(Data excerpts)
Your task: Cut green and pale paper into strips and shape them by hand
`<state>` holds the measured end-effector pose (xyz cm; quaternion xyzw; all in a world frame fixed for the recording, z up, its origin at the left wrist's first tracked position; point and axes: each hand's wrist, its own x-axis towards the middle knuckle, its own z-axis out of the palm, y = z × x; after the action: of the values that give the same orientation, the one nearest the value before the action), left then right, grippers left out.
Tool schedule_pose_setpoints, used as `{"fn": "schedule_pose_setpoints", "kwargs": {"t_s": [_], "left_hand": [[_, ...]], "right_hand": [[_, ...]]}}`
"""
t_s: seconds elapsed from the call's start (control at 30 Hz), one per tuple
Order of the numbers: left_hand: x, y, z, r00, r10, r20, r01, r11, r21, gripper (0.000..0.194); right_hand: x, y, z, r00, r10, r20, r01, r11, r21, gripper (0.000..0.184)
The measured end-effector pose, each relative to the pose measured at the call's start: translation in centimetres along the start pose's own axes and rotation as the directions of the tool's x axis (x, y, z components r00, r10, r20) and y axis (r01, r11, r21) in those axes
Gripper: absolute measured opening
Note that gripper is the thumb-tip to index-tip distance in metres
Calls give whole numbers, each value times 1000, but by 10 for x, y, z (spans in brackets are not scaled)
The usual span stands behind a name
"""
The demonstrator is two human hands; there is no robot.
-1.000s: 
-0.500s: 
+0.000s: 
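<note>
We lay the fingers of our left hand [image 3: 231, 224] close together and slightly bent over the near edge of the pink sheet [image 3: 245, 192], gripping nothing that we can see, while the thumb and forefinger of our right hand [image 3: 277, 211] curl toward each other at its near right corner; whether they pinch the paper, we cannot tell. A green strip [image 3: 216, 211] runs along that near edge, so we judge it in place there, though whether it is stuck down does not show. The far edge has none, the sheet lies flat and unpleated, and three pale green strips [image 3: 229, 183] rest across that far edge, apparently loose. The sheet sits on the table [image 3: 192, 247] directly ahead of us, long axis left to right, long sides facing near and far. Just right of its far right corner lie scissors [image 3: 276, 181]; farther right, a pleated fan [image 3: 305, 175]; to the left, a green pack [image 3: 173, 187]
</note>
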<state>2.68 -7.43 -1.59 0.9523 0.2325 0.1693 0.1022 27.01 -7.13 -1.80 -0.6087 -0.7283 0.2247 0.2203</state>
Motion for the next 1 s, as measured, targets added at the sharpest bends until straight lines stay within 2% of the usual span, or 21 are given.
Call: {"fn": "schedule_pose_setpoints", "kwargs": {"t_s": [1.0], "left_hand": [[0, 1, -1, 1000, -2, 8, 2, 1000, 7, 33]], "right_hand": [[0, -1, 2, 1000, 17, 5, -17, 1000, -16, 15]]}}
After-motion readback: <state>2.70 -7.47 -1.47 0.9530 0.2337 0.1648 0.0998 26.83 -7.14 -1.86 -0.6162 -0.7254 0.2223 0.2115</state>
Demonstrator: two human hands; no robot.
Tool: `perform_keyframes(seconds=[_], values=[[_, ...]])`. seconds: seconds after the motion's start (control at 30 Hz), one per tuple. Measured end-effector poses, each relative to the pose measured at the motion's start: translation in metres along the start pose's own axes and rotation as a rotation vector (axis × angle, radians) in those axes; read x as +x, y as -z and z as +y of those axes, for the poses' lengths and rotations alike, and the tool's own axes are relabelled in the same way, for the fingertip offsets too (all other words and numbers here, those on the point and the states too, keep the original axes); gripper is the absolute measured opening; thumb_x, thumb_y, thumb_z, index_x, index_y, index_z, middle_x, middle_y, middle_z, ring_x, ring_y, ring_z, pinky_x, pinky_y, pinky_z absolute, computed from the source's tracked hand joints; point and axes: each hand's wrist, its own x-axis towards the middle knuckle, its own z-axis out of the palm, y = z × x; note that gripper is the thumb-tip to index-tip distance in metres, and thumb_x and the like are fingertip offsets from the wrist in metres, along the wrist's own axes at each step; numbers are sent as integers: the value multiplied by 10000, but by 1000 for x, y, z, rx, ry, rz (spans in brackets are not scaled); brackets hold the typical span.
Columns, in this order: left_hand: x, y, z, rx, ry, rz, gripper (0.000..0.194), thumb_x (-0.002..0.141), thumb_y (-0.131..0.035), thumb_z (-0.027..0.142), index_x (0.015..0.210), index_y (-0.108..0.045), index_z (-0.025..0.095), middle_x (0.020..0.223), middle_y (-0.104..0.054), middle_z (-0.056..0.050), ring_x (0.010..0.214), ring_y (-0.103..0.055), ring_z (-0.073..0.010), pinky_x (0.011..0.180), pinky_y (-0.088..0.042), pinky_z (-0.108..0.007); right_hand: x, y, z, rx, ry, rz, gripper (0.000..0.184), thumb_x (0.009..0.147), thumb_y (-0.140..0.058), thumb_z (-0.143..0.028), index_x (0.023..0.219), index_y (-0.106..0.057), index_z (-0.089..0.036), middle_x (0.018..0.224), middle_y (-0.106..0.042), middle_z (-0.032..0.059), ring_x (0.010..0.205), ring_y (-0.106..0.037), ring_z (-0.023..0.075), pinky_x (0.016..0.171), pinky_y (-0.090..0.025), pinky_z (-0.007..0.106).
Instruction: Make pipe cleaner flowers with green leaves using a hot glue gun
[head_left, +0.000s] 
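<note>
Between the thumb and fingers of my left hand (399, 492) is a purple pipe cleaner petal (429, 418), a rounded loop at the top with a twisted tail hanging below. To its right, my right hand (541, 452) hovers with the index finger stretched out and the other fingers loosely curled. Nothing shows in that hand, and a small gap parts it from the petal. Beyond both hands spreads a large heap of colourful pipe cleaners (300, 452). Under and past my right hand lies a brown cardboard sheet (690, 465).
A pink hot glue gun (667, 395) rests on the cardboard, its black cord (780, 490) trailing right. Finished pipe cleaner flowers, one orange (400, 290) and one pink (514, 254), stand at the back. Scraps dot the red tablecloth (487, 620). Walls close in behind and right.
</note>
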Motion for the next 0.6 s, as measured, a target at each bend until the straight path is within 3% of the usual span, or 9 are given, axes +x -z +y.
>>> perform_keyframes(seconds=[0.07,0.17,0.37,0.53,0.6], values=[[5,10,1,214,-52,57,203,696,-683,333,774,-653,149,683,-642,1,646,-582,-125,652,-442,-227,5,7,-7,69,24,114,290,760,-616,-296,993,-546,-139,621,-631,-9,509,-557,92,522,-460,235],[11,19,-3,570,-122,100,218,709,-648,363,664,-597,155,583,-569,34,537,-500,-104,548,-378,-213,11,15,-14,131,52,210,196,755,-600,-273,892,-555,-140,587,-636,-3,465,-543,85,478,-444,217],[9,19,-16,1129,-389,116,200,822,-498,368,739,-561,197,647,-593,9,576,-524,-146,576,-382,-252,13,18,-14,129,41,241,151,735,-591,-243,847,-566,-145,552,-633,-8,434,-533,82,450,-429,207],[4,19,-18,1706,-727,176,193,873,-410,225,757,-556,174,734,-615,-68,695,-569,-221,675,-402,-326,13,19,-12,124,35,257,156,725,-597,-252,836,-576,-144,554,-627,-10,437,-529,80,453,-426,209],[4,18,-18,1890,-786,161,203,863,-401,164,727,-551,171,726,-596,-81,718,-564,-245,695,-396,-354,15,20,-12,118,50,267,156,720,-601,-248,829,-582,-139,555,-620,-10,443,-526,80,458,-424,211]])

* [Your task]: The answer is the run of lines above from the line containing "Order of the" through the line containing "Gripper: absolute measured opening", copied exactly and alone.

* [Exercise solution]:
Order of the numbers: left_hand: x, y, z, r00, r10, r20, r01, r11, r21, gripper (0.000..0.194); right_hand: x, y, z, r00, r10, r20, r01, r11, r21, gripper (0.000..0.184)
The measured end-effector pose, each relative to the pose measured at the call's start: translation in centimetres along the start pose's own axes and rotation as the directions of the tool's x axis (x, y, z components r00, r10, r20) and y axis (r01, r11, r21) in those axes
Gripper: absolute measured opening

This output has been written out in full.